Just imagine Jeff Goldblum staring at a massive pile of Dino poo, that right there is Suicide Squad, now imagine an even bigger pile of Dino poo beyond, that is 6 Underground and boy is it stinking hot.
This is everything bad about Michael Bay and much more. I thought it would be bad from seeing the trailers. But like normal bad, not bad bad. Not this bad. Firstly the writing is atrocious. The dialogue is cringeworthy and lazy. The story is simple but at the same time all over the place. The bad guy is...well...who the hell is he? He is so forgettable and one dimensional. He does nothing but have a couple scenes of bad guy talk, looking very constipated and bald. The main protagonists are equally forgettable, they have very little character to them, you can't tell them apart. I didn't care if any of them died, or whether they met their mother, or got the girl. I found myself being a neutral, I wasn't supporting anyone to win because I wasn't given a reason to.
This film is so far up its own bum thinking their actors have chemistry that they think it would be great to have them almost improvise comedy one liners at every turn. THERE IS NO CHEMISTRY. Not even a smidge. The "comedy" they try to implement is eye-rolling bad. Ryan Reynolds is Ryan Reynolds, for the 100th time. I mean it works in Deadpool but there's only so many references he can make before it becomes tedious.
The editing in this film is the worst I've seen in years. We go between past and present so much in the first act they actually had me confused at one point as to where we were. We're in the past - ok now we're in the present - a couple scenes later... Reynolds "and now you're all caught up" (TITLE) "The Present"...WTF? This and jump cuts every 10 seconds, shaky cam, chase scenes are poorly done, they show the hero do some cool stunt and get away but the next shot there's a bad guy right behind them. Even though there is so much happening on the screen I was still getting bored.
One specific complaint I have with the laziness of this story is the revolt scene. So a guy speaks on camera to try and inspire a troubled nation who has been mistreated by a dictator, he literally speaks for no more than 30 seconds and says "we need to start a revolution" at the end. THE VERY NEXT SHOT is of people protesting in the streets with some crappy pop song going on in the background. How did we get to there? This dude says a couple of lines and he's all of a sudden started, what looks like, a full scale civil war. People have torches and weapons and are attacking armed soldiers no more than a minute after we saw them everyone just going about their daily business.
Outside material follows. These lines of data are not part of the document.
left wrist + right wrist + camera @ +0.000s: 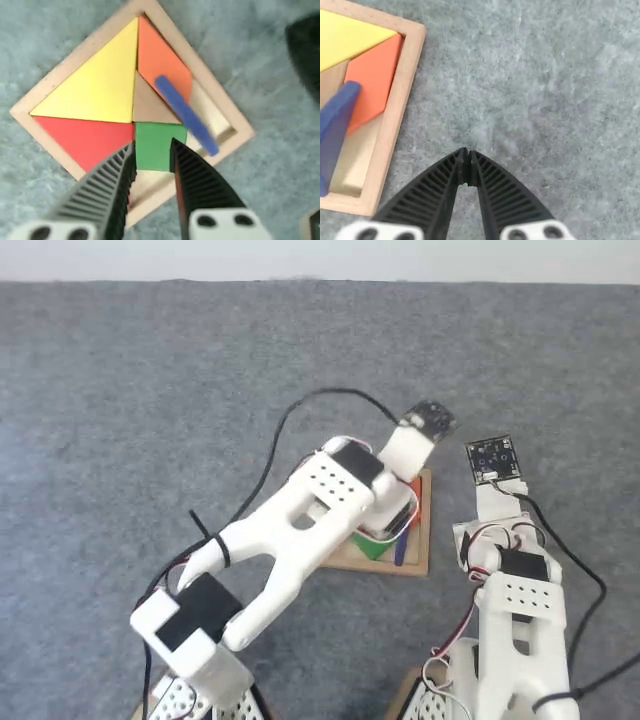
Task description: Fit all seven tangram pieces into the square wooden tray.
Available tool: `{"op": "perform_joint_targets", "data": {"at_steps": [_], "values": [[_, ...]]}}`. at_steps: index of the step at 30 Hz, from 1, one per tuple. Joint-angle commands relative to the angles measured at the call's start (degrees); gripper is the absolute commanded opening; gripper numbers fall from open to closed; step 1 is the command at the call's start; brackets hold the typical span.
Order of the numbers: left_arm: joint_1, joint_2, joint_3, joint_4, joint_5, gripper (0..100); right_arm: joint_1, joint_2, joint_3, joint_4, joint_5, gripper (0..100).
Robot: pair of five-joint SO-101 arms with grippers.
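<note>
The left pincer (151,150) is open, with one finger on either side of the near edge of the green square (159,142), which sits flat in the wooden tray (222,105). Just beyond it lie a tan triangle (147,105), a yellow triangle (100,85), a red triangle (85,137) and an orange piece (162,57), all seated. The blue piece (187,116), ahead and to one side, leans askew across the orange piece and a bare gap.

These pieces look thin, stiff and light. Their painted faces are probably slick, so a pinch across the blue piece's raised narrow edge seems safest. A nudge could shift its seated neighbours.

The right pincer (466,155) is closed over the grey, carpet-like surface (150,390), with the tray off to its side. The nap should keep the tray from sliding. A pale wall borders the far edge.
</note>
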Motion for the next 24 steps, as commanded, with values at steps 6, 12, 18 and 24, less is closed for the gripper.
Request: {"op": "perform_joint_targets", "data": {"at_steps": [6,12,18,24], "values": [[3.08,-2.11,2.68,-5.54,-0.62,11,0.40,0.22,-2.73,0.31,-0.09,0.7],[5.27,-2.02,2.68,-7.21,-0.62,11,0.40,0.22,-2.73,0.31,-0.09,0.7],[4.92,-2.11,2.59,-6.95,-0.70,11,0.40,0.22,-2.73,0.31,-0.09,0.7],[9.85,-2.11,2.95,-7.21,-2.11,11,7.78,0.84,-5.89,0.66,-0.18,0.7]]}}
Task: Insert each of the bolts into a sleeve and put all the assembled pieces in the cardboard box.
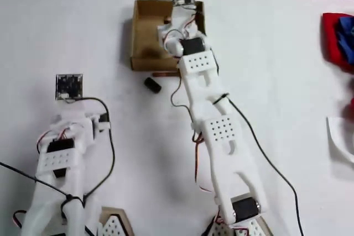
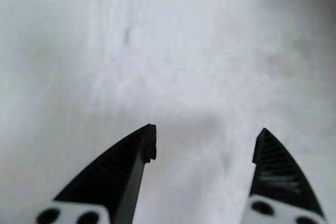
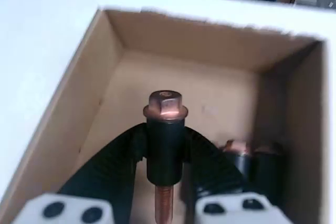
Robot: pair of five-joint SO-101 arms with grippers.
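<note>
1. Table [image 1: 276, 53]: white, and bears everything listed.
2. Right arm [image 1: 221, 131]: stretched from the near edge to the far centre, with its wrist over the box.
3. Left arm [image 1: 61, 153]: folded at near left, well apart from the work.
4. Cardboard box [image 1: 145, 31]: far centre, open-topped. Most of the floor on its left is bare.
5. Right gripper [image 3: 165, 135]: inside the box opening, jaws clamped on the sleeve of one assembled piece.
6. Left gripper [image 2: 205, 145]: jaws spread wide, holding nothing, over bare table.
7. Held piece: black sleeve [image 3: 165, 161] upright, copper bolt [image 3: 165, 106] head on top, shank showing below.
8. Stored piece [image 3: 252, 163]: at least one, on the box's right side; the exact count cannot be told.
9. Loose sleeve [image 1: 152, 85] and loose bolt [image 1: 165, 74]: on the table just near of the box, not yet joined.

Step judged in hand is depositing the held piece. Handling note:
- Lower it until the shank is close to the floor.
- Keep it left of the stored piece.
- Part the jaws gently so the bolt stays seated.
- Lift straight up, clear of the walls.
</note>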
Who wrote, directed and then edited this and thought, "oh yes this makes a lot of sense, it definitely doesn't feel like we've cut a million corners just so we move the story along". I honestly started to laugh because it made no sense.
I really am tired of Michael Bay. He can't make an actually decent action movie. This is $150 million down the drain. That could have been used for a nice charitable donation this Christmas, or at least used to make a good standard action flick. But instead it feels like a present given to naughty kids to teach them a lesson.
In short, you have no reason to watch this movie, its bad at every turn. Nothing from this film has made me feel like I spent the last 2 hours wisely. Best you lot miss this and enjoy Christmas. Now I'm going to drink till my memory of this starts to fade.